DESCRIPTION OF THE TASK: Copying exactly, give the lines in the material below from the one with "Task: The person" to the one with "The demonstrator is", ends included, and nothing besides.

┏━━

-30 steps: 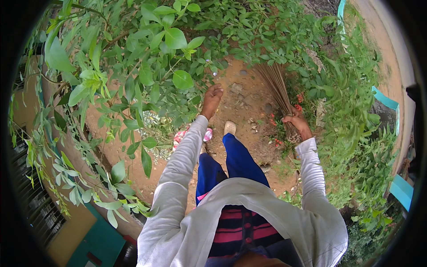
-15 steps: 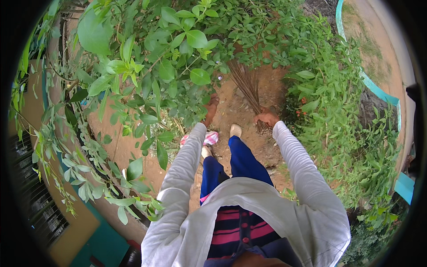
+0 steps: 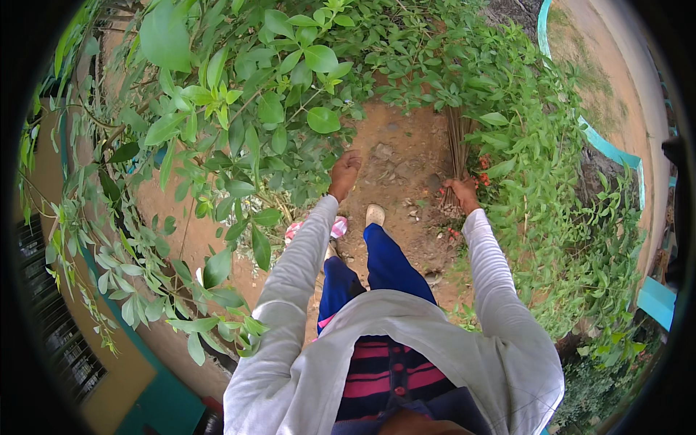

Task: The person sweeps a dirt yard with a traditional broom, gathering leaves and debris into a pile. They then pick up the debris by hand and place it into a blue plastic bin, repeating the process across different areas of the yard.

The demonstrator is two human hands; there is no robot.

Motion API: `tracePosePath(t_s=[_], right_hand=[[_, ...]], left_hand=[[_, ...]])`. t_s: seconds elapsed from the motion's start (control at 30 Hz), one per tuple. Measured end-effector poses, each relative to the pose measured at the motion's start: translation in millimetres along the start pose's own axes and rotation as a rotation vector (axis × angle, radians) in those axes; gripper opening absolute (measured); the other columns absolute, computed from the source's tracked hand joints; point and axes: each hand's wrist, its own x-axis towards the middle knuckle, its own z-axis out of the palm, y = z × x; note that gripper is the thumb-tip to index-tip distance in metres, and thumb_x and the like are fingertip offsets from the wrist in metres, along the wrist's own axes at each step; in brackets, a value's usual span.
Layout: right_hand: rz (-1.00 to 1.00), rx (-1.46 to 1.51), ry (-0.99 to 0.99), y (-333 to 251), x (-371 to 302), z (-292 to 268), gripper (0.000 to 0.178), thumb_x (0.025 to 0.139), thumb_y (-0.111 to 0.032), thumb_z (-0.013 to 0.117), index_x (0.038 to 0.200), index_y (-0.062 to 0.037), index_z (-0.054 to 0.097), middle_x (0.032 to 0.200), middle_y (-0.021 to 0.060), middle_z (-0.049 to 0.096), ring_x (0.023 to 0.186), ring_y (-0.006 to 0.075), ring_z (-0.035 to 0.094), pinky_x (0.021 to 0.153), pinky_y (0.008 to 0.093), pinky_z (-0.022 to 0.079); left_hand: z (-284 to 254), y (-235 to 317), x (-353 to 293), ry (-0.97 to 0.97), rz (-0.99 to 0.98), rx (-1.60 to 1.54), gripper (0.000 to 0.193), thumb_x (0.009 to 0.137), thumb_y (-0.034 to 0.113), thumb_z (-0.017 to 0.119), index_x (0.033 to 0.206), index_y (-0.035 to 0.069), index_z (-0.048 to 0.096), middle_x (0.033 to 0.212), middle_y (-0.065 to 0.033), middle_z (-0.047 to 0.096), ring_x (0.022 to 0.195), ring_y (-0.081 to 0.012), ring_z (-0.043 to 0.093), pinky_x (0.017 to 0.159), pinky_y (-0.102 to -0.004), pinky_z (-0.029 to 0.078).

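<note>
My right hand [image 3: 464, 194] is closed round the bound end of a broom of thin brown sticks [image 3: 457, 145]. Its sticks run away from me, over the dirt, and their far tips pass under green leaves. Out in front of my left foot, my left hand [image 3: 346, 172] hangs above the ground beside a leafy branch. Its fingers are curled in, and no object shows in them. A pink and white checked cloth-like thing [image 3: 338, 227] lies by my left shoe, partly hidden by my sleeve.
Leafy branches [image 3: 246, 145] hang close on the left. Dense green shrubs [image 3: 536, 196] with small orange-red flowers [image 3: 484, 170] line the right. Stones lie on the bare dirt [image 3: 395, 159]. Beyond the shrubs curves a turquoise-edged kerb [image 3: 609, 145]; a wall with a barred window [image 3: 61, 312] stands lower left.
My right hand has swung the broom to the right, toward the flowers, and the sticks now point nearly straight ahead. My left hand has come a little further out from the leaves.
</note>
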Motion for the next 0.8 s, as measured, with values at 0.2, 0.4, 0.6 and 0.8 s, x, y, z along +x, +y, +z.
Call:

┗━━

REPLY:
Task: The person sweeps a dirt yard with a traditional broom, gathering leaves and debris into a pile. They then pick up the debris by hand and place it into a blue plastic bin, repeating the process across different areas of the yard.

The demonstrator is two human hands; there is no robot.

The output for this exercise is finished.